Avec une inflation sous-jacente en baisse à 3,2 %, légèrement inférieure aux attentes, les marchés retrouvent un certain optimisme. Cette surprise économique, couplée à la nomination stratégique de Scott Bessent au Trésor, marque un tournant décisif à l’aube de l’ère Trump.
L’économie américaine envoie des signaux encourageants alors que l’inflation sous-jacente, hors alimentation et énergie, a reculé à 3,2 % le mois dernier, contre 3,3 % anticipés. Cette première baisse depuis juillet, combinée à une croissance mensuelle modérée de seulement +0,2 % (en deçà des prévisions de +0,3 %), suscite des espoirs de stabilisation économique.
Pour les investisseurs, cette évolution inattendue est une bénédiction. Les marchés, soulagés, anticipent déjà une Réserve fédérale (Fed) plus conciliante. Si cette tendance se confirme, la Fed pourrait envisager une réduction des taux d’intérêt plus tôt que prévu, un geste bienvenu pour dynamiser les investissements et stimuler l’activité économique.

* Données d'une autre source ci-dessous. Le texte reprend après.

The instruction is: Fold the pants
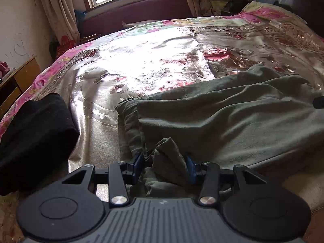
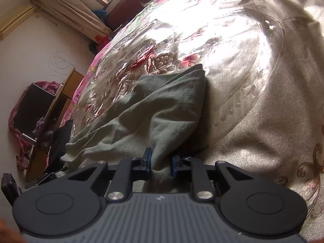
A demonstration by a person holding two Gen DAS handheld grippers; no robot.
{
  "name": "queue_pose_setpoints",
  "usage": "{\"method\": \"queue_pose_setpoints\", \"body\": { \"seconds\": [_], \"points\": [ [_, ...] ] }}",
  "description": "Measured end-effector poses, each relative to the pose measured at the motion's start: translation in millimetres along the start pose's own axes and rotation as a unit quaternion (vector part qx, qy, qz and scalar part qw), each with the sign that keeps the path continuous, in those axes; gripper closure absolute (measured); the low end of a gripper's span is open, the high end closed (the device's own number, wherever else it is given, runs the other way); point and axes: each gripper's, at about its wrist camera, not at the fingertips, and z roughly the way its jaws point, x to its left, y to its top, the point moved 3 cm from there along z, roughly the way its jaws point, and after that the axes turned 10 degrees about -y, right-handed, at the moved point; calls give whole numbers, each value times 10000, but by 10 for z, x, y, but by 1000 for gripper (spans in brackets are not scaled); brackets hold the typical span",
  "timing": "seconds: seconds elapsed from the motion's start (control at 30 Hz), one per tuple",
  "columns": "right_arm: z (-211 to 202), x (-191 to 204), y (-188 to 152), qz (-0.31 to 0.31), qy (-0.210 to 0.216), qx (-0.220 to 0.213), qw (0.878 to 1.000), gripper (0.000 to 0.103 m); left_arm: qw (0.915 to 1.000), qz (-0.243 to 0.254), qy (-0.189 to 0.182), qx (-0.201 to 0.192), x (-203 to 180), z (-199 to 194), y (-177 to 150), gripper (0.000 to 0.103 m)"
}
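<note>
Grey-green pants (image 1: 222, 113) lie on a shiny floral bedspread (image 1: 141, 60), with the upper layer doubled over the lower one. My left gripper (image 1: 165, 162) is shut on a bunched fold of the pants at their near edge. In the right wrist view the same pants (image 2: 158, 109) rise toward the camera, lifted off the bed. My right gripper (image 2: 161, 162) is shut on a pinch of that cloth between its blue pads (image 2: 148, 159). The tip of the right gripper shows at the far right edge of the left wrist view (image 1: 319, 102).
A black garment (image 1: 34, 141) lies on the bed's left edge. A wooden bedside cabinet (image 1: 18, 81) stands left of the bed. A maroon bench (image 1: 137, 14) sits under the window, curtains on both sides. Clutter lies beside the bed (image 2: 30, 111).
</note>
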Motion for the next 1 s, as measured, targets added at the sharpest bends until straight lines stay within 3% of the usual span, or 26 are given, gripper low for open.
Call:
{"method": "queue_pose_setpoints", "body": {
  "seconds": [0.23, 0.5, 0.7, 1.0],
  "points": [
    [-252, 187, 116, -67, -122, -312, 9994, 94, 9998, 92, 35, -181, -48, -24, -58, 44],
    [-367, 1126, 349, -1094, -221, -634, 9917, 94, 9991, -52, -12, -416, -13, -41, -94, 44],
    [-122, 1961, 297, -2044, -141, -539, 9773, 94, 9984, 73, 66, -549, -53, -32, -107, 44],
    [336, 2420, 26, -2483, -37, -134, 9686, 94, 9977, -57, -49, -675, -10, -61, -140, 44]
  ]
}}
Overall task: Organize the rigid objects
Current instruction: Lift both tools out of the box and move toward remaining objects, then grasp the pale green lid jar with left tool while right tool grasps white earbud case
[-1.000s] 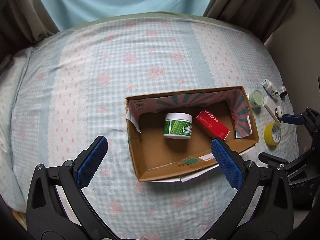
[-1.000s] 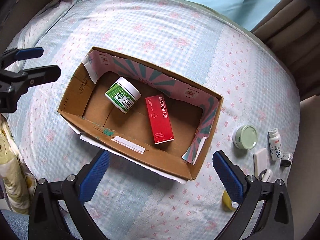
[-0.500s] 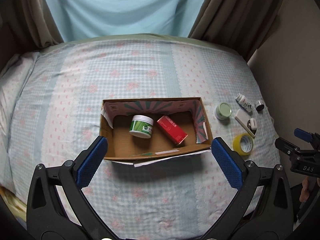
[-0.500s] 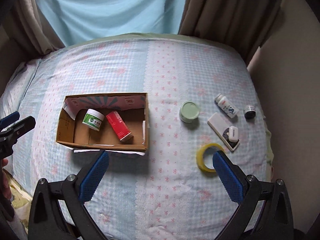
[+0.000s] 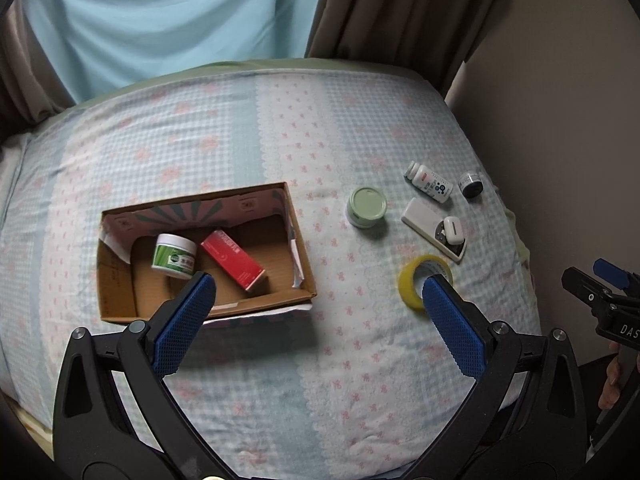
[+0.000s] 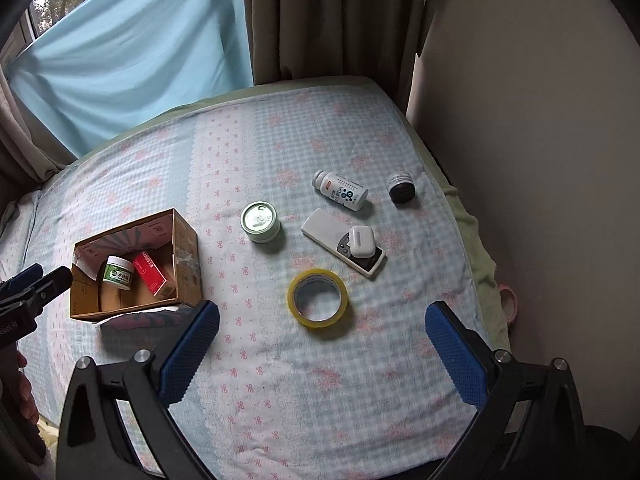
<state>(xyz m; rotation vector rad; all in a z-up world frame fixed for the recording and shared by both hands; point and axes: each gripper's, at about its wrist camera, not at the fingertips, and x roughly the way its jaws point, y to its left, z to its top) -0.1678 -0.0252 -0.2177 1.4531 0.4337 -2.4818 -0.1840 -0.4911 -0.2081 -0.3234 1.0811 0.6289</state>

L'annonce de cette baisse d'inflation intervient à un moment politique clé : dans moins d’une semaine, Donald Trump entamera son nouveau mandat, accompagné d’une équipe économique renouvelée. La nomination de Scott Bessent, un vétéran de Wall Street âgé de 62 ans, au poste de secrétaire au Trésor est perçue comme un choix stratégique. Fort de son expérience à la tête de fonds d’investissement majeurs, Bessent est reconnu pour son expertise en matière d’analyse des marchés financiers et de gestion des risques économiques.
La nomination de Scott Bessent rassure les investisseurs. Sa capacité à interpréter les dynamiques complexes des marchés financiers et à formuler des politiques adaptées pourrait jouer un rôle crucial dans l’accélération de la baisse de l’inflation. Ce choix s’aligne également avec les ambitions de l’administration Trump, qui vise à relancer l’économie américaine par des réformes structurelles et un soutien accru aux entreprises.
Cependant, des défis de taille attendent Bessent. Sa proximité avec Wall Street soulève des questions quant à sa capacité à équilibrer les intérêts des investisseurs institutionnels avec ceux des ménages et des petites entreprises. De plus, il devra composer avec une dette publique élevée et un contexte géopolitique incertain, deux enjeux majeurs qui pourraient freiner l’élan économique actuel.
Malgré ces défis, la trajectoire actuelle semble prometteuse. Une inflation maîtrisée, une Fed potentiellement plus accommodante et une équipe économique experte pourraient créer un environnement propice à la croissance. Toutefois, la capacité de l’administration Trump à maintenir cet élan dépendra de son aptitude à conjuguer pragmatisme économique et gestion inclusive des intérêts nationaux.
Les prochains mois seront déterminants pour consolider cette reprise et inscrire durablement l’économie américaine sur la voie de la stabilité et de la prospérité.